## WORK INSTRUCTION
Transcribe each record exactly. Omit the pictures.

## ENTRIES PROVIDED
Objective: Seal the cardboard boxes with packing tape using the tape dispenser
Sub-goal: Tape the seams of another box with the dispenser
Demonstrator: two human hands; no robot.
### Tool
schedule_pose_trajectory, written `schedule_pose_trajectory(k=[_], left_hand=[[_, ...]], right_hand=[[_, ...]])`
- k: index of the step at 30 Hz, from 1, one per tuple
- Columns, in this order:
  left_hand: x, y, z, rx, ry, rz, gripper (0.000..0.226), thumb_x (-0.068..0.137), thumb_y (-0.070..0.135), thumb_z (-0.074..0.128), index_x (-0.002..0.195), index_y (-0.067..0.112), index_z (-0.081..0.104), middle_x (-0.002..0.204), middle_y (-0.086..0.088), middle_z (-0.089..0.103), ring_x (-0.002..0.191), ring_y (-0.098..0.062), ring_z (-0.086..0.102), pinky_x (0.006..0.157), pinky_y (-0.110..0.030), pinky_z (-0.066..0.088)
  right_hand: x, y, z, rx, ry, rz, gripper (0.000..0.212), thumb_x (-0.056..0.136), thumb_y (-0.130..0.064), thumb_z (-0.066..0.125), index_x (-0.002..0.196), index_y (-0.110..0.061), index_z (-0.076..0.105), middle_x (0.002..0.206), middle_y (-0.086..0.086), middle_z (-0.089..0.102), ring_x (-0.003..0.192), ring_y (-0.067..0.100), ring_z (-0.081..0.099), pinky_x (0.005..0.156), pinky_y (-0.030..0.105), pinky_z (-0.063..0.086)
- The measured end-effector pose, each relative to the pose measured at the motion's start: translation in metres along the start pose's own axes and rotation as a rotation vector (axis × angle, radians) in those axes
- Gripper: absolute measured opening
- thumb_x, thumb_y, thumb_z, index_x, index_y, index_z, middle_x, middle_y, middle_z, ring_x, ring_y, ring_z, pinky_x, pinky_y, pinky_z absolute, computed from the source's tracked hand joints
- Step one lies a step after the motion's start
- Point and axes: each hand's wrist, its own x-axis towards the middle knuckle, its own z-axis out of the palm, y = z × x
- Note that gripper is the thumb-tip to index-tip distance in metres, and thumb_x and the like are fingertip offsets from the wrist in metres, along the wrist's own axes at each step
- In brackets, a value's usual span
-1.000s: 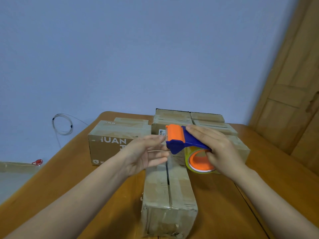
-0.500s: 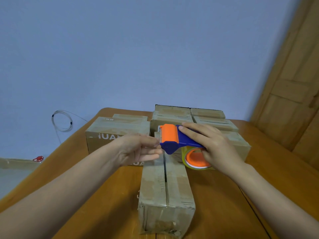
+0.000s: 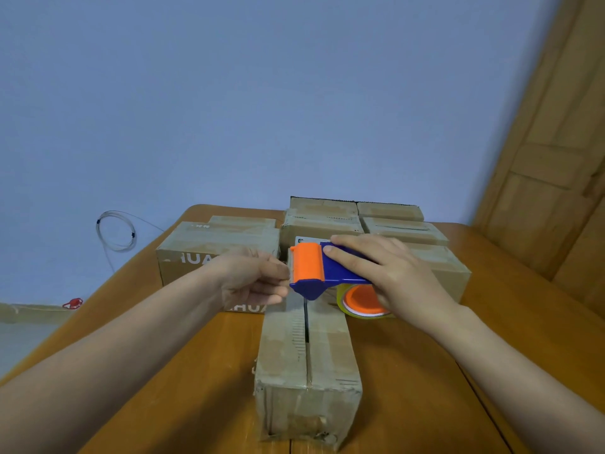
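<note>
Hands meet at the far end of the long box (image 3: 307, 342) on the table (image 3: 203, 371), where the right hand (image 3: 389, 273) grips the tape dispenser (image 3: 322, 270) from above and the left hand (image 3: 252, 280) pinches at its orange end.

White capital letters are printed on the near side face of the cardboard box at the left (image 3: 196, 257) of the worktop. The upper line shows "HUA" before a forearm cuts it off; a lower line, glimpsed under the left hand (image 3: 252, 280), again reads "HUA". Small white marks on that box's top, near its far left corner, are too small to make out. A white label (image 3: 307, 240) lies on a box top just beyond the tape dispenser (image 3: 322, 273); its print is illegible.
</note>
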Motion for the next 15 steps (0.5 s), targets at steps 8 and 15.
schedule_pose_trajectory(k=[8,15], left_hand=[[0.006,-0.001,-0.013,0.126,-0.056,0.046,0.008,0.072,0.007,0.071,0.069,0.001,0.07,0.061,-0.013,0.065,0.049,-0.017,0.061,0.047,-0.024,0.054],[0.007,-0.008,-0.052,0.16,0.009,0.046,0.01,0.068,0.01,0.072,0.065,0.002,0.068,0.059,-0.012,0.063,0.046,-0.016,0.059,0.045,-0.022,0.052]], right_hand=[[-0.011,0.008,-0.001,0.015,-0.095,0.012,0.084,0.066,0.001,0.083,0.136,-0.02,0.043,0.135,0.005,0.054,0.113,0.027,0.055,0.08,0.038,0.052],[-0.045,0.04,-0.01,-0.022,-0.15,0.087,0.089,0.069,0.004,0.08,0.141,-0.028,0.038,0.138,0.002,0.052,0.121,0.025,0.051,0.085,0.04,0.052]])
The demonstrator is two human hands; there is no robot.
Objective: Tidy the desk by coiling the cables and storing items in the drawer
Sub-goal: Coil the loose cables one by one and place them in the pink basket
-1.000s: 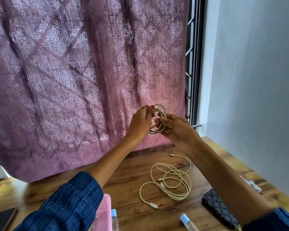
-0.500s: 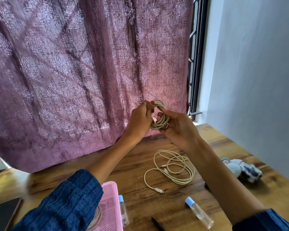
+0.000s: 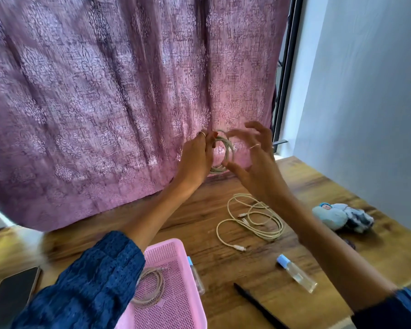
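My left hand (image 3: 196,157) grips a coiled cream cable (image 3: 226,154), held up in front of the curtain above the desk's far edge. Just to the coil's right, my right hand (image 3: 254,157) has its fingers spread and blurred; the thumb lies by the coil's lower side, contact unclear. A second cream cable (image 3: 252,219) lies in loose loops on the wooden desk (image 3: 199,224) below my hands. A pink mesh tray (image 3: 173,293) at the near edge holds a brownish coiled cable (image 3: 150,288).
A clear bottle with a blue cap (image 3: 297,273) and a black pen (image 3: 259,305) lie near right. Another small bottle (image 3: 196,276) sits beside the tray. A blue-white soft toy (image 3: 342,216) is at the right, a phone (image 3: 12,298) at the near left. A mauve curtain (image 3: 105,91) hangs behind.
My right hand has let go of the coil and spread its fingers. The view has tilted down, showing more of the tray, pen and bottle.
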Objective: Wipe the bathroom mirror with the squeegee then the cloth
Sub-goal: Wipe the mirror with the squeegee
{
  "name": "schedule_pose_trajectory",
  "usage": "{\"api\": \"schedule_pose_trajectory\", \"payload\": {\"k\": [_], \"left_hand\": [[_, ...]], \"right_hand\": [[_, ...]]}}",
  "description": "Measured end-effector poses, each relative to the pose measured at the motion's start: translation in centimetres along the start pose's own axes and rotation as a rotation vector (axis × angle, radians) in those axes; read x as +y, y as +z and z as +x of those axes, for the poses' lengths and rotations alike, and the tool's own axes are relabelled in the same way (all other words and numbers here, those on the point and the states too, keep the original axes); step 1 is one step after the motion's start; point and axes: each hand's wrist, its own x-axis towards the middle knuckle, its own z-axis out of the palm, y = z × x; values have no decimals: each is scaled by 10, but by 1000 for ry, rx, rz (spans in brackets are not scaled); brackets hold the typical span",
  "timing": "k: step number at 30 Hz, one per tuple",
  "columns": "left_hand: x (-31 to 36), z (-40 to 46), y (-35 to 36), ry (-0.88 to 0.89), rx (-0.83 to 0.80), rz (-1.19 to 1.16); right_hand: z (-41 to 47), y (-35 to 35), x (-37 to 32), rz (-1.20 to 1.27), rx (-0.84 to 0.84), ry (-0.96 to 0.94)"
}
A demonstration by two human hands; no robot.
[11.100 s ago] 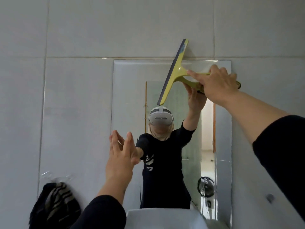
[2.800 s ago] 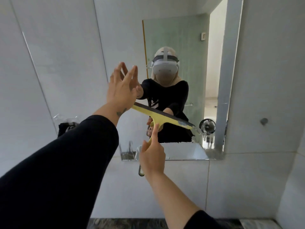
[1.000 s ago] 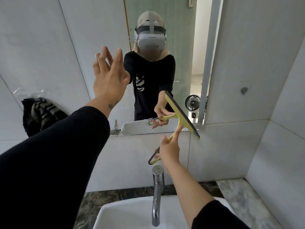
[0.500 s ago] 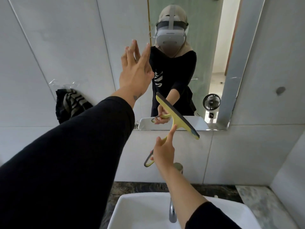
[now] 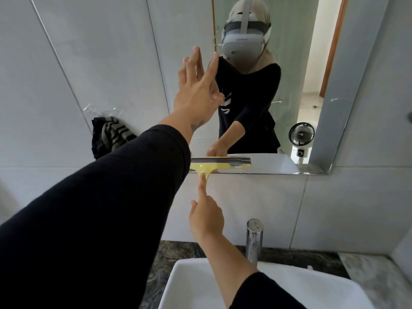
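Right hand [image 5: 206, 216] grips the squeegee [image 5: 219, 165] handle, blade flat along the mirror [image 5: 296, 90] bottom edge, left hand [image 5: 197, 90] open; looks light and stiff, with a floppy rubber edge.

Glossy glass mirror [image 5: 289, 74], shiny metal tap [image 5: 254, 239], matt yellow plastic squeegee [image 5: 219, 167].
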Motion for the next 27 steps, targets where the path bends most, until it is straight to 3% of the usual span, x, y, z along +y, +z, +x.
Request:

## EXPECTED OUTPUT
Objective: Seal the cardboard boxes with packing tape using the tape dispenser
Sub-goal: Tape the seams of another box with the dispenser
Demonstrator: two human hands; no robot.
### Tool
schedule_pose_trajectory, written `schedule_pose_trajectory(k=[_], left_hand=[[_, ...]], right_hand=[[_, ...]])`
- k: index of the step at 30 Hz, from 1, one per tuple
- Columns, in this order:
  left_hand: x, y, z, rx, ry, rz, gripper (0.000..0.226), thumb_x (-0.068..0.137), thumb_y (-0.070..0.135), thumb_z (-0.074..0.128), index_x (-0.002..0.195), index_y (-0.067..0.112), index_z (-0.081..0.104), middle_x (-0.002..0.204), middle_y (-0.086..0.088), middle_z (-0.089..0.103), ring_x (-0.002..0.191), ring_y (-0.098..0.062), ring_z (-0.086..0.102), pinky_x (0.006..0.157), pinky_y (-0.110..0.030), pinky_z (-0.066..0.088)
  right_hand: x, y, z, rx, ry, rz, gripper (0.000..0.212), thumb_x (-0.056..0.136), thumb_y (-0.130..0.064), thumb_z (-0.066..0.125), index_x (-0.002..0.196), index_y (-0.110..0.061), index_z (-0.076..0.105), middle_x (0.002..0.206), middle_y (-0.086..0.086), middle_z (-0.089..0.102), ring_x (-0.003..0.192), ring_y (-0.067..0.100), ring_z (-0.081..0.099), pinky_x (0.005..0.156), pinky_y (-0.030..0.105), pinky_z (-0.063..0.086)
- The measured end-effector pose, each relative to the pose measured at the motion's start: translation in metres along the start pose's own axes and rotation as a rotation vector (axis × angle, radians) in those axes
- Gripper: absolute measured opening
- thumb_x, thumb_y, thumb_z, index_x, index_y, index_z, middle_x, middle_y, middle_z, ring_x, ring_y, ring_z, pinky_x, pinky_y, pinky_z absolute, computed from the source's tracked hand joints
- Step one lies a step after the motion's start
- Point and axes: each hand's wrist, its own x-axis towards the middle knuckle, its own z-axis out of the palm, y = z × x
- Note that gripper is the thumb-tip to index-tip distance in metres, and thumb_x and the like are fingertip offsets from the wrist in metres, along the wrist's own axes at each step
- In brackets, a value's usual span
-1.000s: 
-0.500s: 
+0.000s: 
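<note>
Hands meet at the far end of the long box (image 3: 307, 342) on the table (image 3: 203, 371), where the right hand (image 3: 389, 273) grips the tape dispenser (image 3: 322, 270) from above and the left hand (image 3: 252, 280) pinches at its orange end.

White capital letters are printed on the near side face of the cardboard box at the left (image 3: 196, 257) of the worktop. The upper line shows "HUA" before a forearm cuts it off; a lower line, glimpsed under the left hand (image 3: 252, 280), again reads "HUA". Small white marks on that box's top, near its far left corner, are too small to make out. A white label (image 3: 307, 240) lies on a box top just beyond the tape dispenser (image 3: 322, 273); its print is illegible.
</note>
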Motion for the next 15 steps (0.5 s), targets at steps 8 and 15.
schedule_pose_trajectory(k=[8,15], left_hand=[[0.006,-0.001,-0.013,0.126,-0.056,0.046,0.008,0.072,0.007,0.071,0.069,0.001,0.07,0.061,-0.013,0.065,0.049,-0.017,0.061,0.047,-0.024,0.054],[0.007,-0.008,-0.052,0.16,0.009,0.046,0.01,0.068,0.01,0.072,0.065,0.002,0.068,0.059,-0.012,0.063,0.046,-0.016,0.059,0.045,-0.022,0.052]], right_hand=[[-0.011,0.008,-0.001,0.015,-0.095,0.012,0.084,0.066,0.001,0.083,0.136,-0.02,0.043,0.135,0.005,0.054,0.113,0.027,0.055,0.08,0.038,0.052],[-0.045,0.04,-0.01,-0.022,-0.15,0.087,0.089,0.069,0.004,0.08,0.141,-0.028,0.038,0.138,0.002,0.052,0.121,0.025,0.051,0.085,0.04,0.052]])
The demonstrator is two human hands; there is no robot.
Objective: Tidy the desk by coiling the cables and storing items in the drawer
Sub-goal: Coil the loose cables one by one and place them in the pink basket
-1.000s: 
-0.500s: 
+0.000s: 
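My left hand (image 3: 196,157) grips a coiled cream cable (image 3: 226,154), held up in front of the curtain above the desk's far edge. Just to the coil's right, my right hand (image 3: 254,157) has its fingers spread and blurred; the thumb lies by the coil's lower side, contact unclear. A second cream cable (image 3: 252,219) lies in loose loops on the wooden desk (image 3: 199,224) below my hands. A pink mesh tray (image 3: 173,293) at the near edge holds a brownish coiled cable (image 3: 150,288).
A clear bottle with a blue cap (image 3: 297,273) and a black pen (image 3: 259,305) lie near right. Another small bottle (image 3: 196,276) sits beside the tray. A blue-white soft toy (image 3: 342,216) is at the right, a phone (image 3: 12,298) at the near left. A mauve curtain (image 3: 105,91) hangs behind.
My right hand has let go of the coil and spread its fingers. The view has tilted down, showing more of the tray, pen and bottle.
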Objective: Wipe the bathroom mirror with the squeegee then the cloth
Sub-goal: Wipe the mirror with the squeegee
{
  "name": "schedule_pose_trajectory",
  "usage": "{\"api\": \"schedule_pose_trajectory\", \"payload\": {\"k\": [_], \"left_hand\": [[_, ...]], \"right_hand\": [[_, ...]]}}",
  "description": "Measured end-effector poses, each relative to the pose measured at the motion's start: translation in centimetres along the start pose's own axes and rotation as a rotation vector (axis × angle, radians) in those axes; read x as +y, y as +z and z as +x of those axes, for the poses' lengths and rotations alike, and the tool's own axes are relabelled in the same way (all other words and numbers here, those on the point and the states too, keep the original axes); step 1 is one step after the motion's start; point and axes: each hand's wrist, its own x-axis towards the middle knuckle, its own z-axis out of the palm, y = z × x; values have no decimals: each is scaled by 10, but by 1000 for ry, rx, rz (spans in brackets are not scaled); brackets hold the typical span",
  "timing": "k: step number at 30 Hz, one per tuple",
  "columns": "left_hand: x (-31 to 36), z (-40 to 46), y (-35 to 36), ry (-0.88 to 0.89), rx (-0.83 to 0.80), rz (-1.19 to 1.16); right_hand: z (-41 to 47), y (-35 to 35), x (-37 to 32), rz (-1.20 to 1.27), rx (-0.84 to 0.84), ry (-0.96 to 0.94)"
}
A demonstration by two human hands; no robot.
[11.100 s ago] 
[2.800 s ago] 
[1.000 s ago] 
[0.500 s ago] 
[now] 
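Right hand [image 5: 206, 216] grips the squeegee [image 5: 219, 165] handle, blade flat along the mirror [image 5: 296, 90] bottom edge, left hand [image 5: 197, 90] open; looks light and stiff, with a floppy rubber edge.

Glossy glass mirror [image 5: 289, 74], shiny metal tap [image 5: 254, 239], matt yellow plastic squeegee [image 5: 219, 167].
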Motion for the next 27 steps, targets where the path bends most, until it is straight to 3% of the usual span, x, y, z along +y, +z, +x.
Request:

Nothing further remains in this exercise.